HABLANDO EN EL DESIERTO

Francisco Bejarano

Los pigmeos

24 de noviembre 2008 - 01:00

SON pobres, feos (según el canon de belleza occidental e incluso africano), no forman una nación sino un pueblo desperdigado y perseguido que se asienta donde puede. No tienen tierras, ni identidad definida, ni están unidos por lazos de lengua o religión, sino que allá donde han ido han terminado por adoptar la lengua del país, la religión y las costumbres. Son bajitos y delgados y por eso quizá hayan sobrevivido. Viven repartidos entre una decena de Estados, algunos en guerra interminable desde la independencia, como el Congo, y los usan como bestias de carga de material de guerra, con mucho peso y poca comida y, cuando desfallecen, los matan. En los lugares donde viven tranquilos se dedican a la caza y a una agricultura primitiva y se resisten a aceptar modernidades, lo que despierta la agresividad de otras etnias negras. Los pigmeos son tan débiles que no podemos sino ponernos de su parte.

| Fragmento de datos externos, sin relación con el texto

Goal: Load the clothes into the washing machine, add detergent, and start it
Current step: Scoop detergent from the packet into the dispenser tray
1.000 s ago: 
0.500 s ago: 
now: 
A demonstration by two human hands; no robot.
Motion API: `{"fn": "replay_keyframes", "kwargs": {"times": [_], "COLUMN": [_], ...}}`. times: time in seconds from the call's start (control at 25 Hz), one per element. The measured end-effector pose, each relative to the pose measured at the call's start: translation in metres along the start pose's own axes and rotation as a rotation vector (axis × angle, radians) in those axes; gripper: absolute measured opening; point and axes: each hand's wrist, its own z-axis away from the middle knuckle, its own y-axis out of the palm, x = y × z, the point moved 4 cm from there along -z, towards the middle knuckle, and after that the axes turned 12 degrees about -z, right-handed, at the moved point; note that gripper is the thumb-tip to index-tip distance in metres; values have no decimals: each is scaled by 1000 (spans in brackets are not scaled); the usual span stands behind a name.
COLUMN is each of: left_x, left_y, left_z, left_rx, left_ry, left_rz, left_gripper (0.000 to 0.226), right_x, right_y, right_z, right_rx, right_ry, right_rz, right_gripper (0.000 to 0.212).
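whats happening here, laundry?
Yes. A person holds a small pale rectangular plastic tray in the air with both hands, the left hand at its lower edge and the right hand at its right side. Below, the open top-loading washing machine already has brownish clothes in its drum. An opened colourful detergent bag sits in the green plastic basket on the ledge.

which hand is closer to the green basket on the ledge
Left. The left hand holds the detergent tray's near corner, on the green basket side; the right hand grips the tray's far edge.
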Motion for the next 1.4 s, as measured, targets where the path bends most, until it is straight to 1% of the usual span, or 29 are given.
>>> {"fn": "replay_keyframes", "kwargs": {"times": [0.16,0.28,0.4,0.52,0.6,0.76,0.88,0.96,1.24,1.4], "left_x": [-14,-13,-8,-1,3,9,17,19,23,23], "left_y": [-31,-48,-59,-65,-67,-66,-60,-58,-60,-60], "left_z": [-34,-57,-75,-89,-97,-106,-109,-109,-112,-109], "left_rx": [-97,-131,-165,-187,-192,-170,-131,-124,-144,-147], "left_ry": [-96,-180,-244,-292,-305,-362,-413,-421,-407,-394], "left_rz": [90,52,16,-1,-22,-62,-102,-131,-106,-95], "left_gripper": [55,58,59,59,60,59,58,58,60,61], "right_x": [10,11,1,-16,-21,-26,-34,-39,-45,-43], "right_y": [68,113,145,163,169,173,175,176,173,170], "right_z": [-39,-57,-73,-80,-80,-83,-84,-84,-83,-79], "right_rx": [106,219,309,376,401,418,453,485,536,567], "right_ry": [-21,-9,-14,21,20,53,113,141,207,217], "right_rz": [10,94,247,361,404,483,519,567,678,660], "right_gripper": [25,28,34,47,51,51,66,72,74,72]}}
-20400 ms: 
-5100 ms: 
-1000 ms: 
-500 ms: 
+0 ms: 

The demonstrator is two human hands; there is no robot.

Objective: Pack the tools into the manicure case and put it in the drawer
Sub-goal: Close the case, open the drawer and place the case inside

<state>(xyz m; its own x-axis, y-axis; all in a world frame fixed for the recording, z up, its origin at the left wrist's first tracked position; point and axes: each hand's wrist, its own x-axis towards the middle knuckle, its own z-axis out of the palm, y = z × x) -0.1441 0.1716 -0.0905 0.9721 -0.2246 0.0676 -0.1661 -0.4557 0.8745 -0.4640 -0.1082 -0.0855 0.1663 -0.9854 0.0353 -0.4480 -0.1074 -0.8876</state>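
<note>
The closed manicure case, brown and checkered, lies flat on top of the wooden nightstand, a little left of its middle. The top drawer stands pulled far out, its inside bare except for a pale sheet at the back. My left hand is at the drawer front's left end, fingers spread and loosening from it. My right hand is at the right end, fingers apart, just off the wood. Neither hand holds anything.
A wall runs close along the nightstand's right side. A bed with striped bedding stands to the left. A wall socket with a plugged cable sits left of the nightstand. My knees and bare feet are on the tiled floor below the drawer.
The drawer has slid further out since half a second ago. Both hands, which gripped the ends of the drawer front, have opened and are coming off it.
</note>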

Si alguna vez consiguieran un territorio independiente con jefes e instituciones algo más abstractas que los vínculos tribales y de parentesco, seguramente serían igual de violentos que sus vecinos con otros pigmeos con los que ya no se entienden porque han adoptado religiones y lenguas distintas. Es un pueblo destruido que no tiene posibilidades de reconstruirse sino fragmentado y después de que pase mucho tiempo. Los misioneros cristianos hacen lo que pueden con grupos reducidos y los organismos internacionales parecen no hacer nada, bastante tienen con la guerra. Hay, además, una leyenda en África que dice que violar a una pigmea quita el sida, y los antropófagos, que todavía quedan, aprecian mucho la carne de pigmeo porque es densa y magra. Las matanzas de pigmeos en las guerras, cuando ya no sirven como porteadores, se hacen a palos para no gastar munición y obtener carne fresca y ya apaleada.

Los que vivimos en Occidente nos hemos creído por soberbia que la raza humana ya no es la misma de hace 20.000 años, cuando las tribus se exterminaban para eliminar competidores de la comida, que hemos cambiado mucho para mejor, como si hubiéramos experimentado mutaciones decisivas. Seguimos siendo unos bichos en cuanto se nos dan las circunstancias para serlos, unos tiranosaurios más pequeños y mucho más inteligentes. La especie más peligrosa del planeta. Quedan almas benditas que todavía crean asociaciones para ayudar a los exterminables del mundo y predican la paz y la hermandad como solución. Los miro con simpatía pero sin fe en ellos. Hemos tenido suerte con nacer en Europa y no en una choza de una aldea pigmea de África, y tenemos la vaga esperanza de que un día venturoso ascenderemos a la superior categoría de espíritus puros y pasaremos a formar parte de la jerarquía angélica, contra la que nuestros congéneres no tienen poder.